» **Instructions to follow**: Give exactly the lines from the one that contains "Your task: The" through the end of the entries below, both included; the pictures stay out.

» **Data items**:
◆ ◆ ◆ ◆ ◆

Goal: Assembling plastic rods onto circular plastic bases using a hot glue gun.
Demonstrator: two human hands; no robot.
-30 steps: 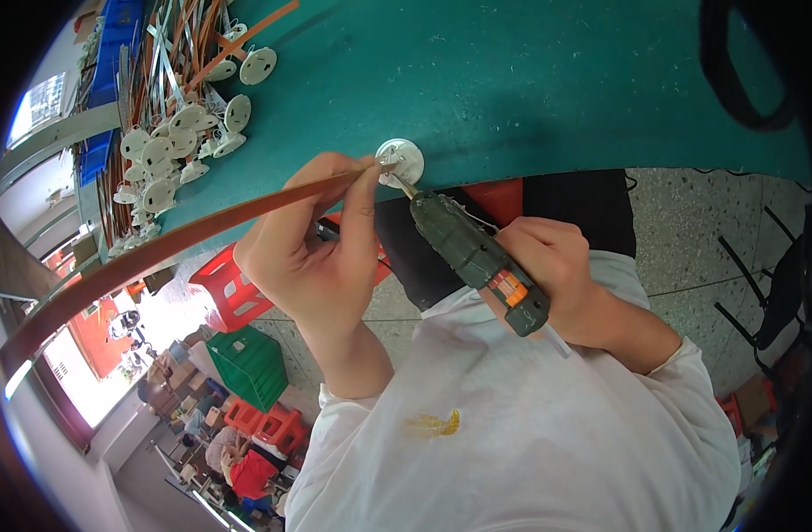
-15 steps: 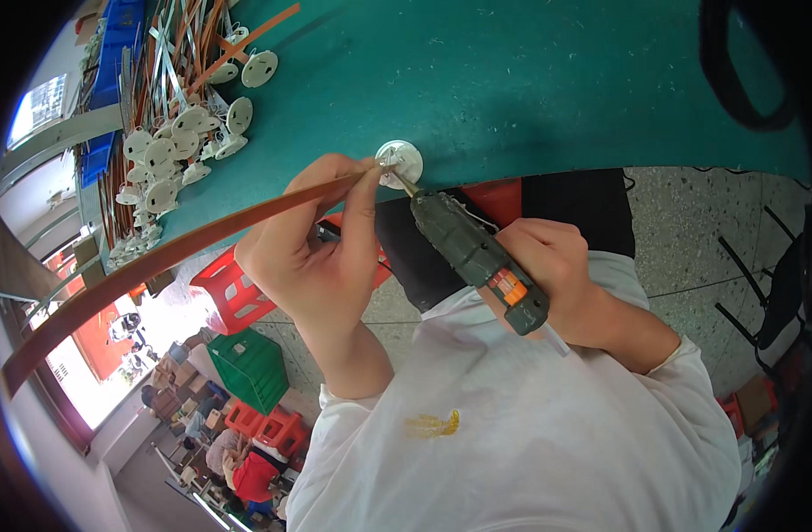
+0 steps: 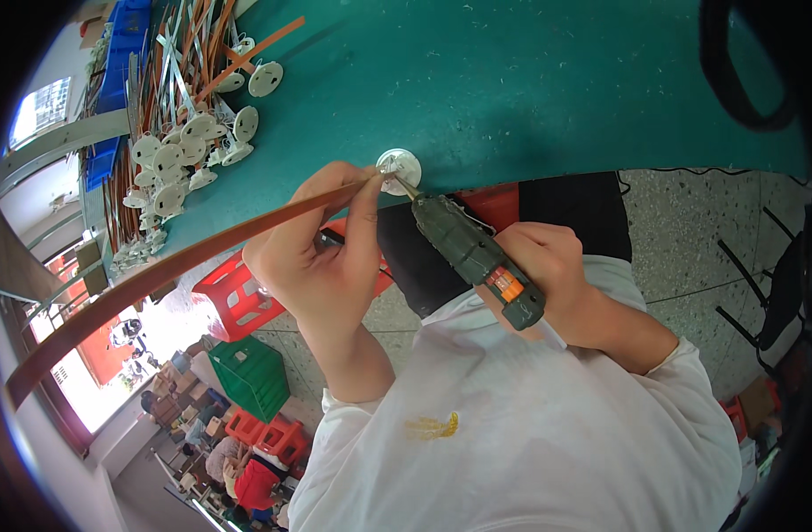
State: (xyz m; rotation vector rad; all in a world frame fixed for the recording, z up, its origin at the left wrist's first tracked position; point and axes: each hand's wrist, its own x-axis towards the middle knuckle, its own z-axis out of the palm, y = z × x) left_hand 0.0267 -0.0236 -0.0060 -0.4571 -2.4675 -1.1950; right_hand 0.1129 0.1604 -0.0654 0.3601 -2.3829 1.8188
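Observation:
Between the thumb and fingers of my left hand [image 3: 317,257] is the end of a long brown strip [image 3: 193,250], which runs out toward the lower left. A small white round disc [image 3: 409,167] sits at that pinched end, by the table's near edge. My right hand [image 3: 548,259] is wrapped round a dark green glue gun [image 3: 464,239] with an orange patch. A pale stick [image 3: 552,334] protrudes from its back. Its metal nozzle [image 3: 408,189] points up-left at the disc and seems to touch it or nearly so; the exact contact is too small to tell.
On the green table [image 3: 512,89], a heap of strips with white round bases [image 3: 193,129] lies at the left beside a blue bin [image 3: 105,164]. Red crate [image 3: 238,297] and green crate [image 3: 246,377] stand on the floor at left. A black chair [image 3: 778,293] is at right. People sit farther off, lower left.
The whole view has shifted slightly, with the heap sitting a little lower in it. Both hands, the strip, the disc and the glue gun keep nearly the same position.

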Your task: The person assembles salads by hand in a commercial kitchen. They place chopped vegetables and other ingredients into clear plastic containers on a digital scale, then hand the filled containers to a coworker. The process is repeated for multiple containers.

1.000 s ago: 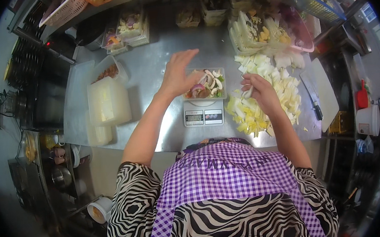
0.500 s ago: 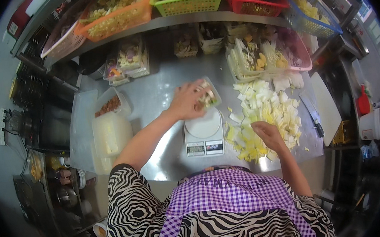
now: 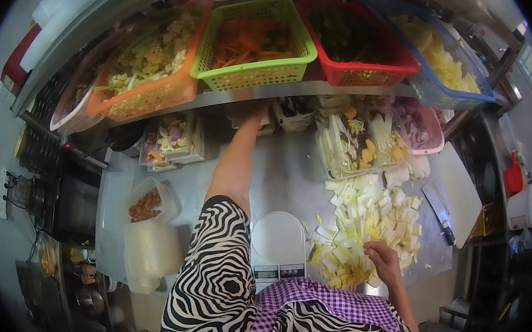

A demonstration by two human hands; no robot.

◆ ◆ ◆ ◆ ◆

» **Answer to the exercise**:
Your task: The person assembles salads by hand in a commercial kitchen. They place chopped vegetables and other ingredients into clear plastic containers on a digital scale, then hand the filled containers to a coworker. The process is repeated for multiple containers.

1.000 s ago: 
0.500 s ago: 
now: 

A demonstration by two human hands; no robot.

Nothing else belongs in this answer.